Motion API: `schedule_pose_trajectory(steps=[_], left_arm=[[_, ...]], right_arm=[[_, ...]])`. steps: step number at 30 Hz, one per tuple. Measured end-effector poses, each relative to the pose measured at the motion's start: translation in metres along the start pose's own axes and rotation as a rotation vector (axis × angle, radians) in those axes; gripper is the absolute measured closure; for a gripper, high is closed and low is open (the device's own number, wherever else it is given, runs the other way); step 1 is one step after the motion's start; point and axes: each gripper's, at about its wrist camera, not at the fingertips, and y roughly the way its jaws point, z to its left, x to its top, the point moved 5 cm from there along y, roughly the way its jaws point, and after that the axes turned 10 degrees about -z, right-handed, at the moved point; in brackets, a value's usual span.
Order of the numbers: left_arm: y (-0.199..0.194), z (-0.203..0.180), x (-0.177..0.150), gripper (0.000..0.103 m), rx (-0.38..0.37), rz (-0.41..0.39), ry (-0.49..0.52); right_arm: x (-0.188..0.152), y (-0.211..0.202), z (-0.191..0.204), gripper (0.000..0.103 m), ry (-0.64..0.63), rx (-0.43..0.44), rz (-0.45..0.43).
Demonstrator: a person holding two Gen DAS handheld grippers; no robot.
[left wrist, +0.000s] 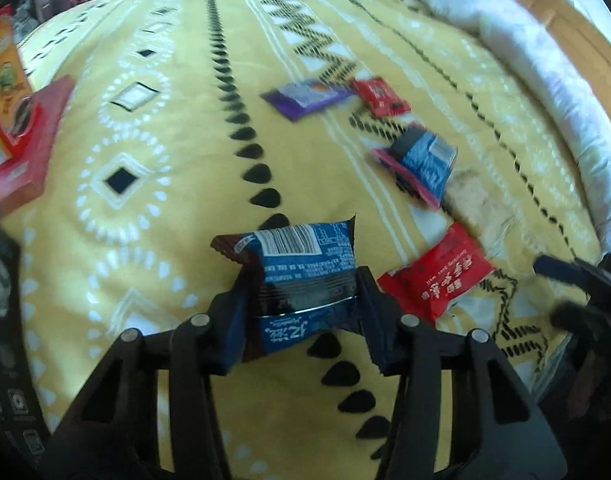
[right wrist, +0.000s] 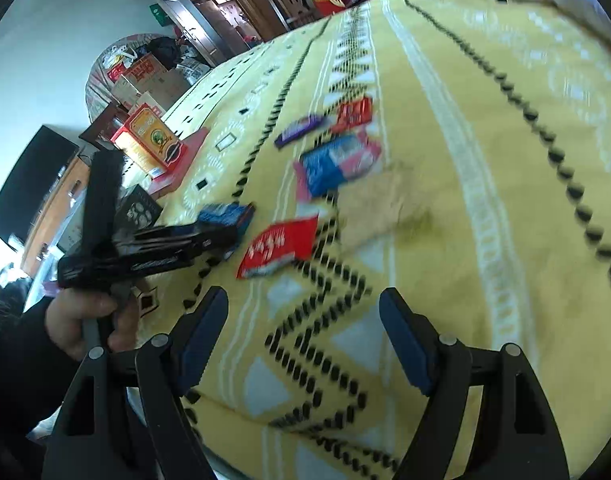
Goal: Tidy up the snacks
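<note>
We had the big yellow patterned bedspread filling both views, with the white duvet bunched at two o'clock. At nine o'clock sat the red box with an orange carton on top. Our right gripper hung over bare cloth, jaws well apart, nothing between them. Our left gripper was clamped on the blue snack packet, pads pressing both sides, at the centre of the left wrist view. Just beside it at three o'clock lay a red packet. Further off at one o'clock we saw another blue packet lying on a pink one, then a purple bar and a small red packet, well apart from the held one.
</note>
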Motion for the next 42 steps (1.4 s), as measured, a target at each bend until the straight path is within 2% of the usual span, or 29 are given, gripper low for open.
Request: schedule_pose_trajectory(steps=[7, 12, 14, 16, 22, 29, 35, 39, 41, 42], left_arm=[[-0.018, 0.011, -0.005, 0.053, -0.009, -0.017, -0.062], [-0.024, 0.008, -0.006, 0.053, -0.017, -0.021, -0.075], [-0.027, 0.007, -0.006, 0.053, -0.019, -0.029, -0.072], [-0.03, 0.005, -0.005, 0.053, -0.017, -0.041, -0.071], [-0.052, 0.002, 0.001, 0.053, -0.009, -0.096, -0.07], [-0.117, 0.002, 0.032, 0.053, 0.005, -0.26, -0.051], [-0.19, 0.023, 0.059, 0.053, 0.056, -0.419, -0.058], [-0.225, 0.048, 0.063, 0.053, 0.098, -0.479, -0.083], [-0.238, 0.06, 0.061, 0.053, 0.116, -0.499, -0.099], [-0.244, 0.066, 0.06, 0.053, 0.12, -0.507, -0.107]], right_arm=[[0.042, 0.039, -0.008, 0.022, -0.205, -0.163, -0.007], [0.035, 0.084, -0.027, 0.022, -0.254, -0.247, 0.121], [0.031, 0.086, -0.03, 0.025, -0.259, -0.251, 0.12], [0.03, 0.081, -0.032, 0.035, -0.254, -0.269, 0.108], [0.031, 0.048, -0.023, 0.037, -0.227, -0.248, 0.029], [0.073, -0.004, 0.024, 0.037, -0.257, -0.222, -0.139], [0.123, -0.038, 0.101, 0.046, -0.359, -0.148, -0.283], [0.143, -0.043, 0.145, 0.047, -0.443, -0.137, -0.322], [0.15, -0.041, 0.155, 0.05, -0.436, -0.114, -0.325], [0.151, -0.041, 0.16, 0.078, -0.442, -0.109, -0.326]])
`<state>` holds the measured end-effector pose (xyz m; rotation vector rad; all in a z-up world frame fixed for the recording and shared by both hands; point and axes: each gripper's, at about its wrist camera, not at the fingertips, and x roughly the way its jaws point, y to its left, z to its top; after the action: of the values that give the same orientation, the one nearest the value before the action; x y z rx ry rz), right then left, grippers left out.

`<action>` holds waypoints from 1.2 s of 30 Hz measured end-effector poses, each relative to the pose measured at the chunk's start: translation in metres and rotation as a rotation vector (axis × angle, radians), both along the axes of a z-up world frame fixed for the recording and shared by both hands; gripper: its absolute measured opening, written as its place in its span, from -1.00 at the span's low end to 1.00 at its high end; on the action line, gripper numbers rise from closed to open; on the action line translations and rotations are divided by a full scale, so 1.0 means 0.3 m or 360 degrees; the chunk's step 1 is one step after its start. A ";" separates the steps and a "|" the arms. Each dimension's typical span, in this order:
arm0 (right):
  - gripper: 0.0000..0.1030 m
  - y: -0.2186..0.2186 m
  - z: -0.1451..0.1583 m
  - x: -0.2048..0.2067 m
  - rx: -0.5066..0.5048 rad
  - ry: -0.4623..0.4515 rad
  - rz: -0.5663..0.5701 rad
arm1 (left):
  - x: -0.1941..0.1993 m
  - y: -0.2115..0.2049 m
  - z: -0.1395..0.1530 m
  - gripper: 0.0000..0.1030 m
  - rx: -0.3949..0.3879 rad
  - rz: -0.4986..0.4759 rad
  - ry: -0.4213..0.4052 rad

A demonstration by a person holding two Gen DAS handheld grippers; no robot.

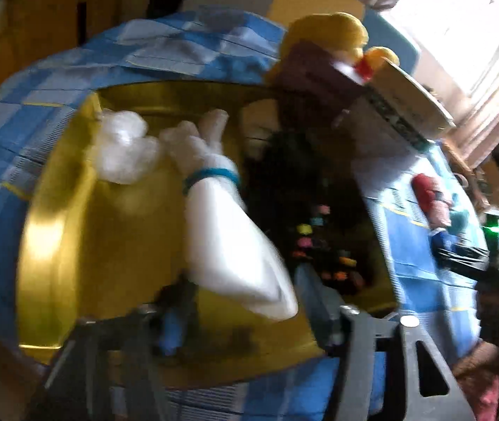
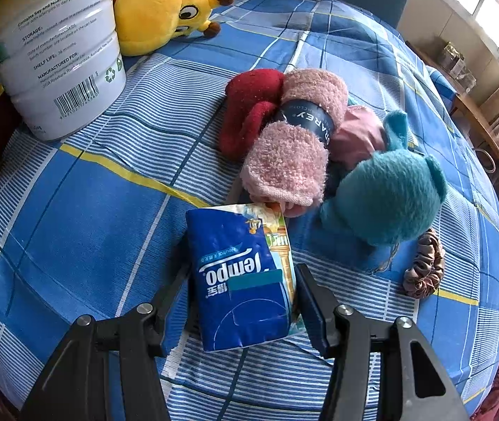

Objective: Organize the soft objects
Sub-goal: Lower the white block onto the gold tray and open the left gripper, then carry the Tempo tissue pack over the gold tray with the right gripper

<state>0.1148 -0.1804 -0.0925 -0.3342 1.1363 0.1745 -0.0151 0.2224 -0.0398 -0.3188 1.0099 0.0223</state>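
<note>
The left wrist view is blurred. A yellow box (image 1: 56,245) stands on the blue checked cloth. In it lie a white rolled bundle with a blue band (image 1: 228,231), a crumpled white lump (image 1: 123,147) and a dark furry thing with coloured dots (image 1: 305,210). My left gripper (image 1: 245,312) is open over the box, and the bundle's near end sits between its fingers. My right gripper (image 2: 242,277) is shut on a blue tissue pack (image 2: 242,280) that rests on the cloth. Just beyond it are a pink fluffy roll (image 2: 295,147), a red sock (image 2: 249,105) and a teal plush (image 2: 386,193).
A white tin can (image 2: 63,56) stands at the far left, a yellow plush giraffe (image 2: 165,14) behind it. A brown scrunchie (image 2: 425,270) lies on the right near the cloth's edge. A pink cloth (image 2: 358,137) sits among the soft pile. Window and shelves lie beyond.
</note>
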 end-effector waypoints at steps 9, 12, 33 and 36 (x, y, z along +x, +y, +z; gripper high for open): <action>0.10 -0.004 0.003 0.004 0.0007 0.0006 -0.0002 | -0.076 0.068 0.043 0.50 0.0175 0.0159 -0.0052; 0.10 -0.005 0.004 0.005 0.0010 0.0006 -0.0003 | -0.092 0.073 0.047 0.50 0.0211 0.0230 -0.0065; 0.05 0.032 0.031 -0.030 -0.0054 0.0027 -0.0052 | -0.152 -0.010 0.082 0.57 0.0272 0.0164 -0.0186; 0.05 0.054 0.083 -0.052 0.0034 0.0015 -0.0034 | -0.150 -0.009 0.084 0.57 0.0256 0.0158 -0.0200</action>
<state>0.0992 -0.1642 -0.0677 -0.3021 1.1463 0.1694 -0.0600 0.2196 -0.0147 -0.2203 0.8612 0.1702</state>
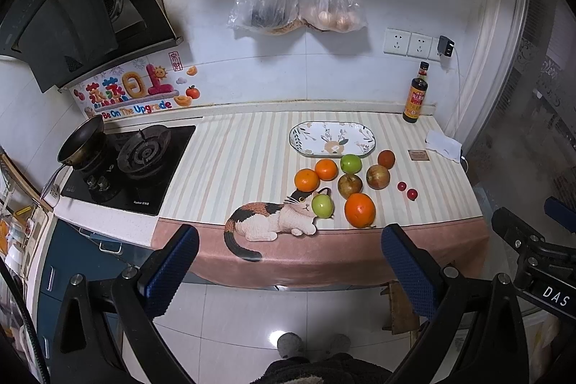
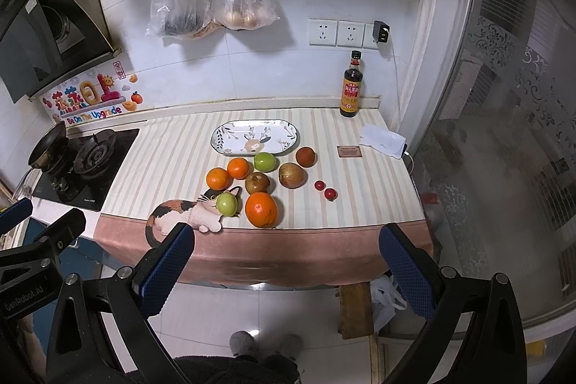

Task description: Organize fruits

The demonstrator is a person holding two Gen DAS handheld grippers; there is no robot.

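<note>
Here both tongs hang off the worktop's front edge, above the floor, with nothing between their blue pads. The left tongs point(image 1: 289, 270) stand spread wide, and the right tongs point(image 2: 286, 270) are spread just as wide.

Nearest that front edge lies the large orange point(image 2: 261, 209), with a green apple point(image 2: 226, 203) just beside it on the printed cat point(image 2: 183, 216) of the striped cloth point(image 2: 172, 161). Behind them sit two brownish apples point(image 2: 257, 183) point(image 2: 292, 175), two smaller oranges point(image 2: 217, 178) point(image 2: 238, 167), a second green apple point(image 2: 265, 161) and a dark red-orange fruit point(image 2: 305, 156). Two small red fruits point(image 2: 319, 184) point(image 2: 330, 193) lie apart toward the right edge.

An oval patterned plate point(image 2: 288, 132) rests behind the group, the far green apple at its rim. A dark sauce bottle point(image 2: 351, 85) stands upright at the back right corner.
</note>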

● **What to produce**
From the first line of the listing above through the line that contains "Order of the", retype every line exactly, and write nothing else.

● **Output of the exercise**
Motion API: `schedule_pose_trajectory(steps=[_], left_arm=[[_, ...]], right_arm=[[_, ...]])`. steps: step number at 30 Hz, one per tuple. Measured end-effector poses, each relative to the pose measured at the motion's start: translation in metres along the start pose's own axes and rotation as a rotation vector (axis × angle, radians) in those axes; gripper is the absolute measured closure; for a gripper, high is closed and low is open (the device's own number, wherever else it is given, runs the other way); step 1 is one step after the motion's start; point and axes: each gripper's, at about its wrist camera, not at the fingertips, and y roughly the way its jaws point, z to its left, x to its top, the point moved 5 cm from there along y, roughly the way its jaws point, and after that the axes turned 10 degrees about -z, right-handed, at the moved point; in brackets, a value's usual span.
Order of the numbers: left_arm: y (-0.199..0.194), z (-0.203..0.180), x (-0.177..0.150), gripper (0.000..0.103 m), rx (-0.38..0.37), rz (-0.41..0.39), ry (-0.49..0.52); right_arm: x (-0.188..0.152), y (-0.211..0.202), z (-0.191..0.204), gripper (0.000..0.103 m), ry (-0.64..0.63), rx (-0.43..0.44), rz (-0.45..0.43).

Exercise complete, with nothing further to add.